To do: Using the records below, quote only the span that opens with the line containing "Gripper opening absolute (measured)" and closes with the line containing "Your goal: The", exactly and inclusively.

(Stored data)
--------

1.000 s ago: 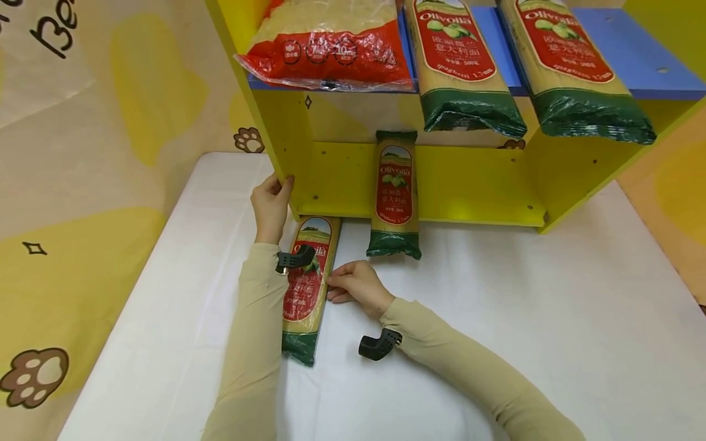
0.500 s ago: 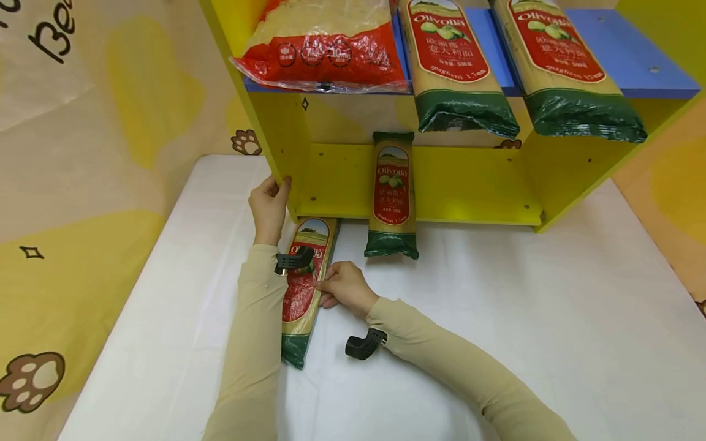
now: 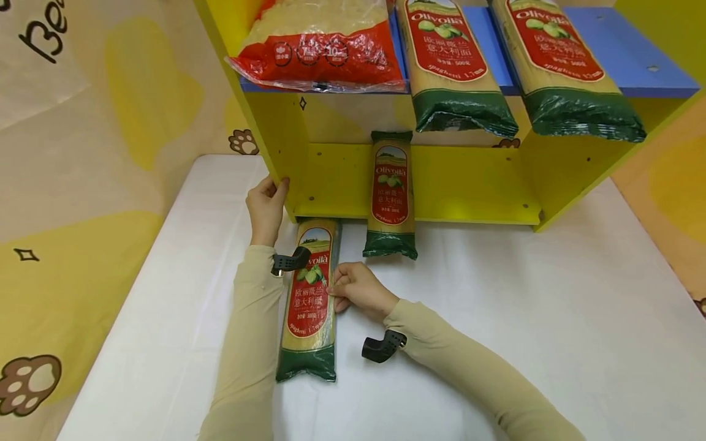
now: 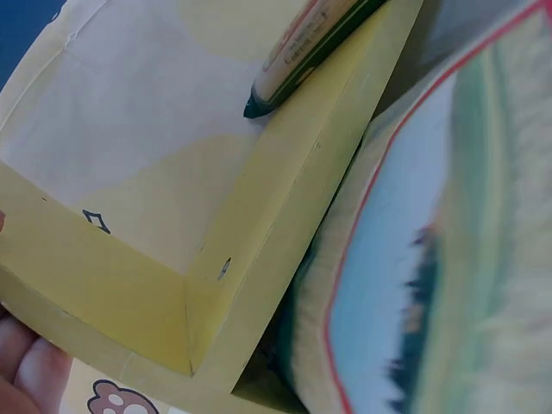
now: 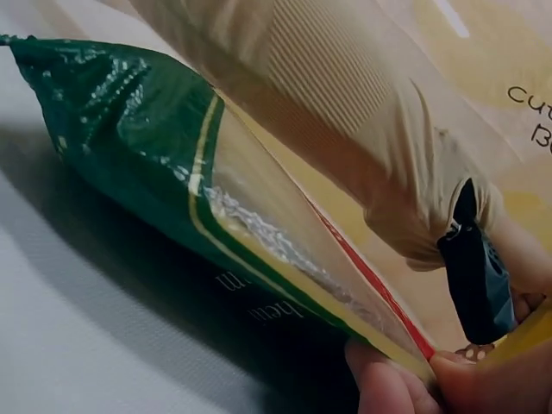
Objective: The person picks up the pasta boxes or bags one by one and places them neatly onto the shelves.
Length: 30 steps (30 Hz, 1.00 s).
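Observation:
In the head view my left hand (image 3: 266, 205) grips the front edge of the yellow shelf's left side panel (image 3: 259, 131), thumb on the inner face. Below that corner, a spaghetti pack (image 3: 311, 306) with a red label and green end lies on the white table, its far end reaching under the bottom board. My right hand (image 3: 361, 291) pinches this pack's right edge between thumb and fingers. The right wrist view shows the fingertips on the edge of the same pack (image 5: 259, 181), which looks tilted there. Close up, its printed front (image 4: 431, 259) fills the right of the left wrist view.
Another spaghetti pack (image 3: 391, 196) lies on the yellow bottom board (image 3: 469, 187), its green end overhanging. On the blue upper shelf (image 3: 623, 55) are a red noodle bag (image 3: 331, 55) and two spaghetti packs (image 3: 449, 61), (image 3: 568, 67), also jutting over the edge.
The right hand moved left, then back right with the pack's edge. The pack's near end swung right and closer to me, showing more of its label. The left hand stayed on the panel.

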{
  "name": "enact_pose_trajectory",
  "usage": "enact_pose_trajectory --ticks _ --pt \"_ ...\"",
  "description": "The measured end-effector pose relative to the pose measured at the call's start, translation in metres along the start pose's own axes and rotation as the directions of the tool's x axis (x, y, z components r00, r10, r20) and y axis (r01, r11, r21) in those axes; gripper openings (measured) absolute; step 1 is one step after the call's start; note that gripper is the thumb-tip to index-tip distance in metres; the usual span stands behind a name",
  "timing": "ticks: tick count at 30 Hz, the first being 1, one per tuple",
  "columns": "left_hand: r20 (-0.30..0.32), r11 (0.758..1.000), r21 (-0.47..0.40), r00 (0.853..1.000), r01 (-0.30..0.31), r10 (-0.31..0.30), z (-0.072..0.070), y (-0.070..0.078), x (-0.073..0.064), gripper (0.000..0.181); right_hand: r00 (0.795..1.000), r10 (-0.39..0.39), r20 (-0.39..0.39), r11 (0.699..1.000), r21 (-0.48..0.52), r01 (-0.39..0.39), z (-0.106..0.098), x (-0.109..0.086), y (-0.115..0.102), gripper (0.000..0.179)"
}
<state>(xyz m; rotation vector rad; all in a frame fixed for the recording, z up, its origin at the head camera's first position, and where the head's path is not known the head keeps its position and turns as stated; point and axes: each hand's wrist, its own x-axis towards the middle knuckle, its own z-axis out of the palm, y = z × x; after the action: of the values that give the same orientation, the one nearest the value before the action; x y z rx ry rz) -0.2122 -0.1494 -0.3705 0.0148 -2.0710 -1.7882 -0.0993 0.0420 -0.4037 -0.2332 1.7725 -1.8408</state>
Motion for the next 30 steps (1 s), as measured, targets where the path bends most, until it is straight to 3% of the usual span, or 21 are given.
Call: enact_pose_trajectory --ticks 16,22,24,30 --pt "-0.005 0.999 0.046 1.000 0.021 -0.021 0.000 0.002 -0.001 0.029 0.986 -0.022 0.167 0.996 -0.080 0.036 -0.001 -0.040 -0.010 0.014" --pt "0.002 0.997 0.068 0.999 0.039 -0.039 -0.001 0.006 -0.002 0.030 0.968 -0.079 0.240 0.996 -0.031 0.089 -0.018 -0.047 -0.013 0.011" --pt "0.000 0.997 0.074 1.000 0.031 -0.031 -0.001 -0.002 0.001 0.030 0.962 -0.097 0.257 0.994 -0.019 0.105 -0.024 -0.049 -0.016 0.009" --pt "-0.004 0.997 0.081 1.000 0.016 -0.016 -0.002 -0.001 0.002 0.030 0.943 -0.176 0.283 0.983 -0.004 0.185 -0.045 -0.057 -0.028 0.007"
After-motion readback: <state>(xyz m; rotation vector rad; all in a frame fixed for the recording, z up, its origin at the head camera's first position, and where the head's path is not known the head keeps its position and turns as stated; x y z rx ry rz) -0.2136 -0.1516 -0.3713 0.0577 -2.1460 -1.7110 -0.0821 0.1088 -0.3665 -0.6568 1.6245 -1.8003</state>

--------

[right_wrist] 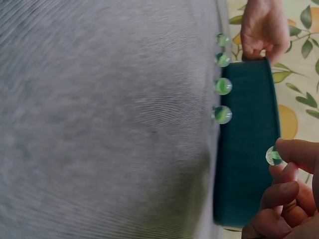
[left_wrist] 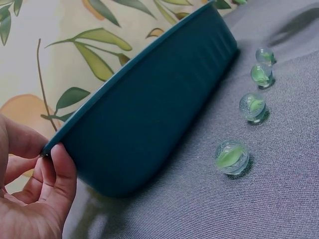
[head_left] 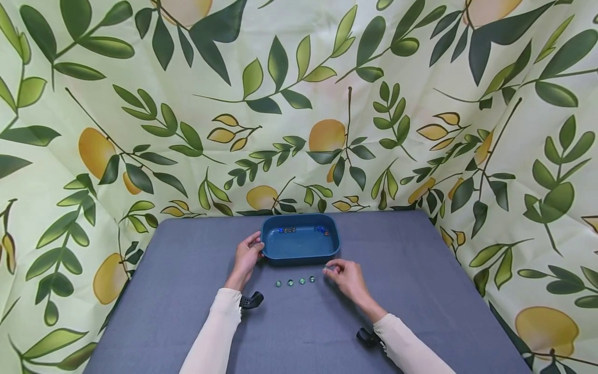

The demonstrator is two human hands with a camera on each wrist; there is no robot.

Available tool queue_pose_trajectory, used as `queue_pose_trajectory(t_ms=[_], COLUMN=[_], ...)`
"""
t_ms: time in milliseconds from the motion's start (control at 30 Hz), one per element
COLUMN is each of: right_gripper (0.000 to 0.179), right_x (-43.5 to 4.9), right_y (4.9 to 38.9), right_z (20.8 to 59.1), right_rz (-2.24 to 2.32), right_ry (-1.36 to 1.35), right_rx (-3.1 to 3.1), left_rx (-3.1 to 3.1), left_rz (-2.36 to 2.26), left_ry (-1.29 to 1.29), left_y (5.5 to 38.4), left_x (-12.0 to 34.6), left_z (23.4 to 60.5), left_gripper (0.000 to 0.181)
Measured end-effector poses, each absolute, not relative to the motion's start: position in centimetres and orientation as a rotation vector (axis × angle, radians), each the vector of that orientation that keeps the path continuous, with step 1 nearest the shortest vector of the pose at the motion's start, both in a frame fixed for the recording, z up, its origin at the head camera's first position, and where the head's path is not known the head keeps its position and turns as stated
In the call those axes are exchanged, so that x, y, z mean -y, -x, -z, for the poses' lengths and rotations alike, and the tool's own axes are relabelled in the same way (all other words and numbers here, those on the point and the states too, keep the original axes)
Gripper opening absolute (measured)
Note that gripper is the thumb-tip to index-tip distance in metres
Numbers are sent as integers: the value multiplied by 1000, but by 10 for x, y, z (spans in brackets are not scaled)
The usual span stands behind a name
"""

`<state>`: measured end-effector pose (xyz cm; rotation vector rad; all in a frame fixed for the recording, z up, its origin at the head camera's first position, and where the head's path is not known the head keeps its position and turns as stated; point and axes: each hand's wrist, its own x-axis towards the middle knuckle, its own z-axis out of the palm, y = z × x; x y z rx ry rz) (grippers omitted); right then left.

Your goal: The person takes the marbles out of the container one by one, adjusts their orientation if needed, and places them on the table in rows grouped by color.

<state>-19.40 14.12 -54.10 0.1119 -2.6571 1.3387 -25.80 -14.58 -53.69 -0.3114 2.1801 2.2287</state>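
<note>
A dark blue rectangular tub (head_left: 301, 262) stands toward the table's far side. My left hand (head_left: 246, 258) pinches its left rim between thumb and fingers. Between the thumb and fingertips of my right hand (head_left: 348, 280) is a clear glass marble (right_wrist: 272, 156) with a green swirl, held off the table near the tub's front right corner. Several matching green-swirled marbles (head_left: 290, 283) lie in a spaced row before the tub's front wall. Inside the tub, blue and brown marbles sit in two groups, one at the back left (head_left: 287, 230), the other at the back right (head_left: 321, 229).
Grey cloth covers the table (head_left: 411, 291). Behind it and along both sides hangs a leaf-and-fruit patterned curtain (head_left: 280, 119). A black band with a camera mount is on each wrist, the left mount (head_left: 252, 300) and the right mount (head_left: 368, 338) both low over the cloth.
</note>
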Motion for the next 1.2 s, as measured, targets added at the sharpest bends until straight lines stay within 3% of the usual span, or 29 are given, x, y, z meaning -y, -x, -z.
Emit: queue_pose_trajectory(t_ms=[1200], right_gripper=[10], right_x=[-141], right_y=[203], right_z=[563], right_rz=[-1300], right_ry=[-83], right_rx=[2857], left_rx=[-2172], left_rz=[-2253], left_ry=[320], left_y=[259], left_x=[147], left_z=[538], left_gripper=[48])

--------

Answer area:
Gripper opening absolute (measured)
Note that gripper is the thumb-tip to index-tip distance in metres
Numbers are sent as integers: the value multiplied by 1000, but by 10 for x, y, z (spans in brackets are not scaled)
The usual span stands behind a name
"""

`<state>`: measured end-effector pose (xyz cm; rotation vector rad; all in a frame fixed for the recording, z up, its origin at the head camera's first position, and where the head's path is not known the head keeps its position and turns as stated; point and axes: each hand's wrist, its own x-axis towards the middle knuckle, its own z-axis out of the palm, y = z × x; x y z rx ry rz) (grippers omitted); right then left.

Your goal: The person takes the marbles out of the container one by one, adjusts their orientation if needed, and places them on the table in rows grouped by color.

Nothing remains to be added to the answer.